E no final, é a festa da militância como, uma vez mais, de viu. Depois dos discursos, dos hinos, desmonta-se a barraca. Não há espaço para entrevistas e comentários ao congresso, o que importa é aproveitar a força de mil e quinhentos delegados, três mil braços, e desmontar todo o circo, cadeira a cadeira, mesa a mesa, bandeira a bandeira, pano a pano, que o tempo não está para desperdícios, e este é material para outras organizações e para o próximo congresso. Quais formiguinhas trabalhadoras, os delegados, depois das emoções congressistas, abordam o trabalho manual, braçal, com a disponibilidade e alegria que se viu.

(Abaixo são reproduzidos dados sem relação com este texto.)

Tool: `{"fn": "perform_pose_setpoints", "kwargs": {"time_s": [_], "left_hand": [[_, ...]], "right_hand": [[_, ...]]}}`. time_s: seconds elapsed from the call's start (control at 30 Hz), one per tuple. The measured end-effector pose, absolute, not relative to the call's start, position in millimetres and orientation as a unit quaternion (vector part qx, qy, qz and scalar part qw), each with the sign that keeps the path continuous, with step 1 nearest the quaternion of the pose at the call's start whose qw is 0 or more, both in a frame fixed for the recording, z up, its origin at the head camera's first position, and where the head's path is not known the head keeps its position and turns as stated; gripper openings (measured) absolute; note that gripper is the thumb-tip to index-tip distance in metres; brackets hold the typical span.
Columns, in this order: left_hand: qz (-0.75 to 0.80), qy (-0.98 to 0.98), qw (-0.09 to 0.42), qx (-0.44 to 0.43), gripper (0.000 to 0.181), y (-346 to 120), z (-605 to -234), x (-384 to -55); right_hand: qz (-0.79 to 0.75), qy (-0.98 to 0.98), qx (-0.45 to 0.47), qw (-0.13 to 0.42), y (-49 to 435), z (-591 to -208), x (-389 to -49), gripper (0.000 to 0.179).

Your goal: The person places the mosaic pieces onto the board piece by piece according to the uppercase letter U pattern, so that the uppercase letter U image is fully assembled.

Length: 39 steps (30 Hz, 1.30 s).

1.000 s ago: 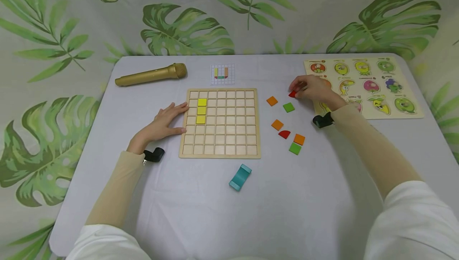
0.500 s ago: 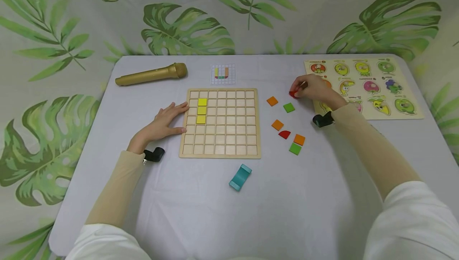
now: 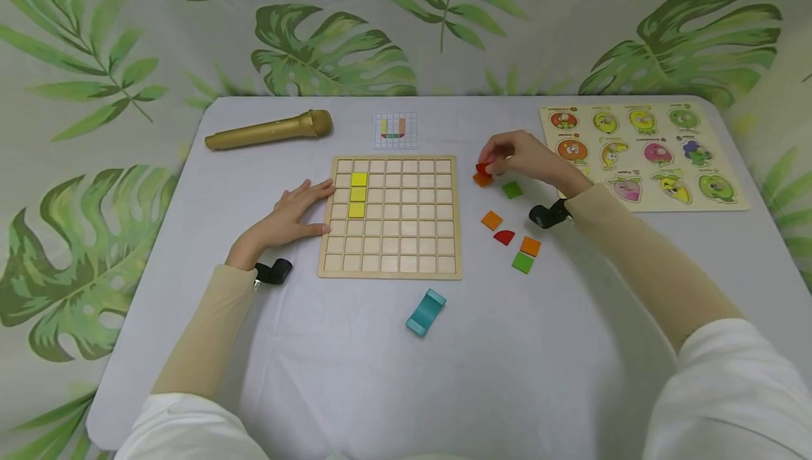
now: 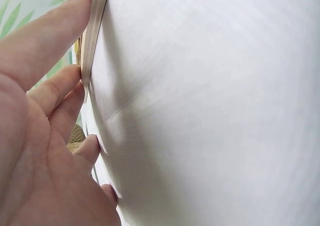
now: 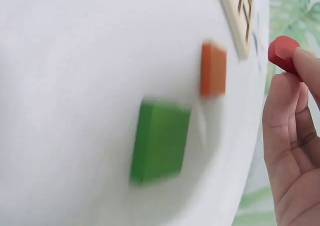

Um outro espectáculo, uma outra lição de militância.
Pode-se estar contra muitas das ideias que o velho PCP debita, pode considerar-se fora de moda muito daquele pensamento, mas o que é um facto, é que, para além da força da Festa do Avante – só quem já lá esteve sabe do que estou a falar – o PCP é ainda o partido onde existe, resiste, uma ideia de militância e participação que já não se vê em mais lugar nenhum da sociedade portuguesa.
E é nestes pequenos gestos que ainda se vê, a força do PC.
Mesmo que em próximas eleições, esta militância não se veja traduzida em mais deputados, mais gente eleita para o parlamento europeu, mais vereadores, mais presidentes de câmara, mais presidentes de junta de freguesia.